Which lines of the data contain the string "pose"? Copy every one.

**Recorded data**

○ ○ ○

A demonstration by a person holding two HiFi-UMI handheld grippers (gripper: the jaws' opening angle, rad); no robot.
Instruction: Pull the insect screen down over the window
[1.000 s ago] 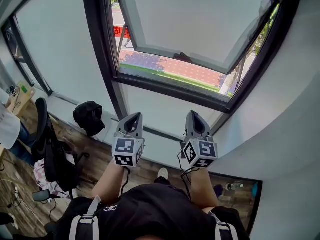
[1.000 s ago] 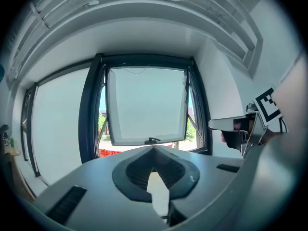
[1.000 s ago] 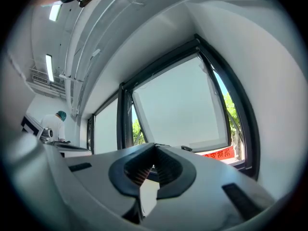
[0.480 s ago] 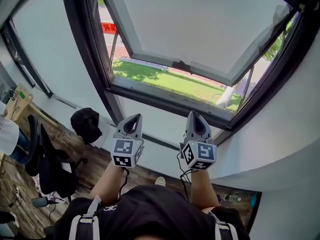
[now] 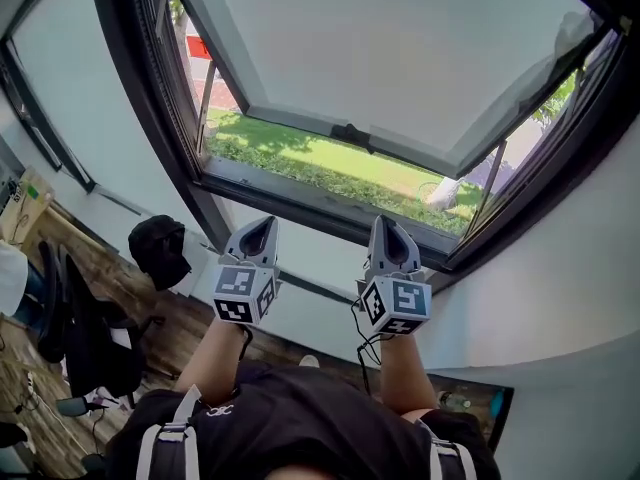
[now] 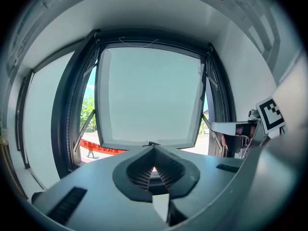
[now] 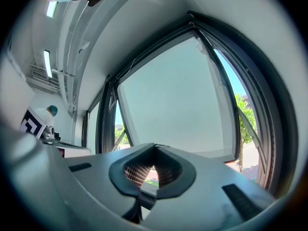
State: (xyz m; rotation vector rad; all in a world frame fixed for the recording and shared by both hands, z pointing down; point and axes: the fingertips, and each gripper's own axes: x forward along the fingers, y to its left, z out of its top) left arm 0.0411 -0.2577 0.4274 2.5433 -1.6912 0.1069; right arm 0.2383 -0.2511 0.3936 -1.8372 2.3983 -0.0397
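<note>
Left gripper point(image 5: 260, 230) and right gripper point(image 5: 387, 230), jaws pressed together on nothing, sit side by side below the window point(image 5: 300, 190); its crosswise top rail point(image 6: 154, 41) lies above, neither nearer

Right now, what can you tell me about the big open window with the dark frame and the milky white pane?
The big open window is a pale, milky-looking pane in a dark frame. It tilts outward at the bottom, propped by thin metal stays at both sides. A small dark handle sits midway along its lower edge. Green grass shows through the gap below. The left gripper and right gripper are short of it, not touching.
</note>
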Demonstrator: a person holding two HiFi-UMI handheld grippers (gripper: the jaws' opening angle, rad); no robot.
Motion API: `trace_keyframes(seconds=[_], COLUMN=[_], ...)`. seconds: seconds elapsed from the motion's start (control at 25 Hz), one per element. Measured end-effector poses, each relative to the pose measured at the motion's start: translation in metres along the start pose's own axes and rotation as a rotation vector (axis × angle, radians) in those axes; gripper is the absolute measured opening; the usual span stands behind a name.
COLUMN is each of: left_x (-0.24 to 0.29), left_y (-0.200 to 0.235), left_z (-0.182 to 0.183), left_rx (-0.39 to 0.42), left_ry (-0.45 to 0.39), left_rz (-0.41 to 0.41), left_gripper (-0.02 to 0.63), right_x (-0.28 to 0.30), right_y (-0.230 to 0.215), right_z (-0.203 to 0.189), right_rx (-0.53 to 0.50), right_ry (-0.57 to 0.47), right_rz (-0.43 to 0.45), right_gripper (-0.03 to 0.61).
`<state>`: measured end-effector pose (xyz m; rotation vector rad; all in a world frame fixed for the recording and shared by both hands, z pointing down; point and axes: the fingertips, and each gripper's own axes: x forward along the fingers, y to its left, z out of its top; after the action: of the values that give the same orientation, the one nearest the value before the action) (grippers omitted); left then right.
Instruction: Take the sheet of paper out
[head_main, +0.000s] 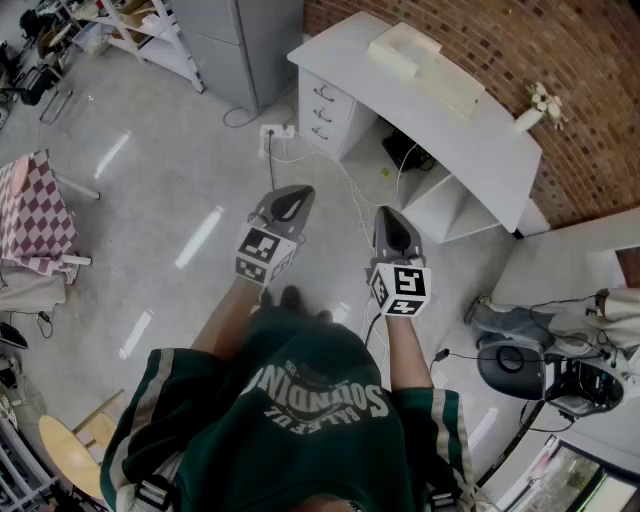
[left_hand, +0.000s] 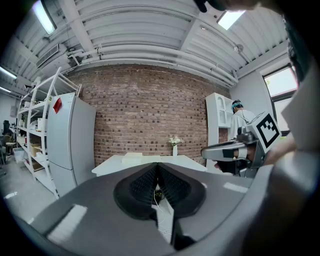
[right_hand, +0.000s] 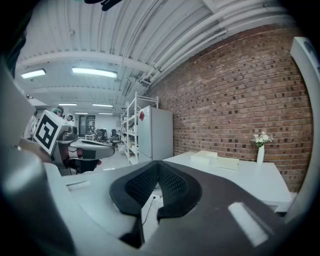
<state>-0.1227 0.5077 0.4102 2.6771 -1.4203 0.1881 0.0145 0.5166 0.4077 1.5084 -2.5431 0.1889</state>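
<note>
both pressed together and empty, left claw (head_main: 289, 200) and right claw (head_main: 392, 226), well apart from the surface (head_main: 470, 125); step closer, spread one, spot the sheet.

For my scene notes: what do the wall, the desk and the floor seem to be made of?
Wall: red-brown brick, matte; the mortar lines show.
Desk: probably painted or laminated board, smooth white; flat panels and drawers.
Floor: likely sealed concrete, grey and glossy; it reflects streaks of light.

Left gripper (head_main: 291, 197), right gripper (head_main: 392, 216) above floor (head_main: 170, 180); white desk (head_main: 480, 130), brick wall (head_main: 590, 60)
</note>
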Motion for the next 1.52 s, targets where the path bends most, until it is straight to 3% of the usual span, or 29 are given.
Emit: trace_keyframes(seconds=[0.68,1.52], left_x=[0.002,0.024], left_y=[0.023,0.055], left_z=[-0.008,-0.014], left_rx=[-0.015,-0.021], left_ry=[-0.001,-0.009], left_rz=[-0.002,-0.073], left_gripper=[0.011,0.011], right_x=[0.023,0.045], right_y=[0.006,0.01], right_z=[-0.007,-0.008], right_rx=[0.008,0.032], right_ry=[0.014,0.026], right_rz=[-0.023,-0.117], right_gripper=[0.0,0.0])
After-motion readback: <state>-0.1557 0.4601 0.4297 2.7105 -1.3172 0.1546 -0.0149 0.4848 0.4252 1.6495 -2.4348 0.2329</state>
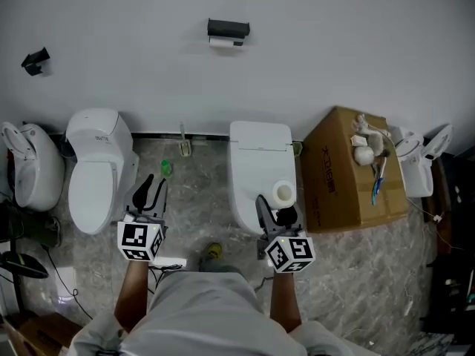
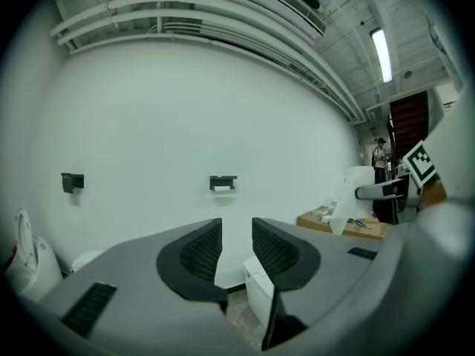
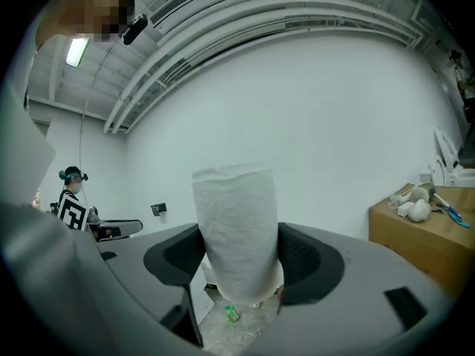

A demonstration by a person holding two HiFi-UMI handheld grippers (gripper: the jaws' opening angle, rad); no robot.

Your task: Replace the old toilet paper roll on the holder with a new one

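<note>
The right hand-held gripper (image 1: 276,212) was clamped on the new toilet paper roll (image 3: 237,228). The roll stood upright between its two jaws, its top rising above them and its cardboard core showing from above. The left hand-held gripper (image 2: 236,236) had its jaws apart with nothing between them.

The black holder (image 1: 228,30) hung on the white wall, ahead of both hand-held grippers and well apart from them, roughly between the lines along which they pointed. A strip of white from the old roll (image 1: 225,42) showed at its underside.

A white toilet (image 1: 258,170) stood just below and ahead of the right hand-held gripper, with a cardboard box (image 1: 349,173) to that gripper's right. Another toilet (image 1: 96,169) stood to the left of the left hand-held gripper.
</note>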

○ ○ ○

**Output of the exercise**
Motion API: `trace_keyframes(seconds=[_], COLUMN=[_], ...)`. seconds: seconds elapsed from the motion's start (control at 25 Hz), one per element. Measured end-effector poses, each relative to the pose measured at the motion's start: translation in metres along the start pose's own axes and rotation as a rotation vector (axis × angle, radians) in those axes; gripper is the absolute measured opening; the usual span stands behind a name.
`<state>`: measured end-effector pose (xyz m; rotation vector rad; all in a world frame fixed for the recording and shared by both hands, z pointing down; point and axes: the fingertips, and each gripper's own axes: x forward along the fingers, y to its left, z out of its top; after the action: of the values that give the same orientation, the one nearest the value before the action) (grippers omitted); left then right.

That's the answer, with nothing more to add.